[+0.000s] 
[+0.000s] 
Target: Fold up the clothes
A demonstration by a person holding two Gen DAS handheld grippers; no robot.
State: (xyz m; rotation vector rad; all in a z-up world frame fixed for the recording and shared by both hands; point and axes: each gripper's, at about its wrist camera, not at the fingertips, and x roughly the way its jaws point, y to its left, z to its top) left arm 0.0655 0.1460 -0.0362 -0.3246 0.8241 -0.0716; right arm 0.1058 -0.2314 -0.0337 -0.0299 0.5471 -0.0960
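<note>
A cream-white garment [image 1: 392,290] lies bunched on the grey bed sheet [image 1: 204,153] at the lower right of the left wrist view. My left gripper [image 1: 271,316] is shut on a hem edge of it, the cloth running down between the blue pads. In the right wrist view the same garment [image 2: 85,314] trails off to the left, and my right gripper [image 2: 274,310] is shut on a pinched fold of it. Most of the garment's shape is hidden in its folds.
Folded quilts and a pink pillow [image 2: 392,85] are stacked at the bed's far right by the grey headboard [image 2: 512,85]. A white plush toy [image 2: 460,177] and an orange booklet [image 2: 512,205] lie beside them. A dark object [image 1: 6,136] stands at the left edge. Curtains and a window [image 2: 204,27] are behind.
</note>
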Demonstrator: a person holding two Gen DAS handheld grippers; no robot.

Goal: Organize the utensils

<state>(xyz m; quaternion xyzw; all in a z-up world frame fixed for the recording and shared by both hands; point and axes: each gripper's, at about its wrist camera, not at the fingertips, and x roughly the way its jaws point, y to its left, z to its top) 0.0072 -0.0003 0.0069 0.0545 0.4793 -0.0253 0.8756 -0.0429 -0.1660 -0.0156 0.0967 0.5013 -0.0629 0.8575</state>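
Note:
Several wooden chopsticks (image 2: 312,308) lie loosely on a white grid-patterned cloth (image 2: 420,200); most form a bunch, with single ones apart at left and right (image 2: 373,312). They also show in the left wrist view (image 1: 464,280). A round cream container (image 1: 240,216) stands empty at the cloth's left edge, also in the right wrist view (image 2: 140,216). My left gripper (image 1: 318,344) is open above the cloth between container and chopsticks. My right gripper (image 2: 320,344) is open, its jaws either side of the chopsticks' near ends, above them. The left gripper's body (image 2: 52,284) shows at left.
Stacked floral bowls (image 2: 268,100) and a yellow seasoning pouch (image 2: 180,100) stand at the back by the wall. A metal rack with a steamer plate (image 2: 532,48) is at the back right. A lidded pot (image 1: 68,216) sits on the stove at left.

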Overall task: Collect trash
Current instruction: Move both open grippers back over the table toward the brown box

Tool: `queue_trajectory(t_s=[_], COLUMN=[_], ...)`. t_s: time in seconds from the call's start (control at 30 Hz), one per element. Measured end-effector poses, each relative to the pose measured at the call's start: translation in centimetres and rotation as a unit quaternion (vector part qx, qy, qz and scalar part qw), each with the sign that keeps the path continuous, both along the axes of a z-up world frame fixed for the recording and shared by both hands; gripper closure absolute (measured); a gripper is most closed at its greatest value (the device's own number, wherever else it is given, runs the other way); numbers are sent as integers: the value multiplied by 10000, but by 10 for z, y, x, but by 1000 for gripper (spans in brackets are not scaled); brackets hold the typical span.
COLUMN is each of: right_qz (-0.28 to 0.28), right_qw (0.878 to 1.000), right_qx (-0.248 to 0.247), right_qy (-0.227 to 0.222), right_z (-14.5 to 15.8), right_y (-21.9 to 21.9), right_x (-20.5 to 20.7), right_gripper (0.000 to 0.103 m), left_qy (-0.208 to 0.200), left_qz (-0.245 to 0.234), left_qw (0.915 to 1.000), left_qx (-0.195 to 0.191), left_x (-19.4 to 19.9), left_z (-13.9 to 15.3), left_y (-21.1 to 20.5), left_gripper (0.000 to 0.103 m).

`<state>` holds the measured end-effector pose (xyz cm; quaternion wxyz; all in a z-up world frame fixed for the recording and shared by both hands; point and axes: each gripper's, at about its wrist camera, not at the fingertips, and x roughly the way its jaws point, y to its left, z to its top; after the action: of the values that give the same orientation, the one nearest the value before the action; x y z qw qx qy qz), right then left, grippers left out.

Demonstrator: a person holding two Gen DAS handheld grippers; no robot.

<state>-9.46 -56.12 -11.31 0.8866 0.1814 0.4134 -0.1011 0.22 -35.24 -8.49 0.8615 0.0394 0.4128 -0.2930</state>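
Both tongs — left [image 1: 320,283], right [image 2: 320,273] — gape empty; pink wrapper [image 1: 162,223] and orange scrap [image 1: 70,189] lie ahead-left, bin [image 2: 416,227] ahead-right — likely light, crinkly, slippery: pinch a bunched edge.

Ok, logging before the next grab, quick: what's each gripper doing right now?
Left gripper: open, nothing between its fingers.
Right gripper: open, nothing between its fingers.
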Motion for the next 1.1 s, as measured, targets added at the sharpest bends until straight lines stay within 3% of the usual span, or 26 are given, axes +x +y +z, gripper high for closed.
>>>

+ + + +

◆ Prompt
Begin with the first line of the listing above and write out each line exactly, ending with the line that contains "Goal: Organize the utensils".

◆ Exercise solution
[+0.000s] 
[+0.000s] 
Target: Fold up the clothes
A demonstration by a person holding two Gen DAS handheld grippers; no robot.
State: (xyz m; rotation vector rad; all in a z-up world frame fixed for the recording and shared by both hands; point and axes: each gripper's, at about its wrist camera, not at the fingertips, and x roughly the way its jaws point, y to its left, z to its top) left arm 0.0655 0.1460 -0.0362 -0.3246 0.8241 -0.0716; right arm 0.1058 -0.2314 -0.0337 -0.0299 0.5471 -0.0960
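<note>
A cream-white garment [image 1: 392,290] lies bunched on the grey bed sheet [image 1: 204,153] at the lower right of the left wrist view. My left gripper [image 1: 271,316] is shut on a hem edge of it, the cloth running down between the blue pads. In the right wrist view the same garment [image 2: 85,314] trails off to the left, and my right gripper [image 2: 274,310] is shut on a pinched fold of it. Most of the garment's shape is hidden in its folds.
Folded quilts and a pink pillow [image 2: 392,85] are stacked at the bed's far right by the grey headboard [image 2: 512,85]. A white plush toy [image 2: 460,177] and an orange booklet [image 2: 512,205] lie beside them. A dark object [image 1: 6,136] stands at the left edge. Curtains and a window [image 2: 204,27] are behind.
</note>
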Demonstrator: a person holding two Gen DAS handheld grippers; no robot.

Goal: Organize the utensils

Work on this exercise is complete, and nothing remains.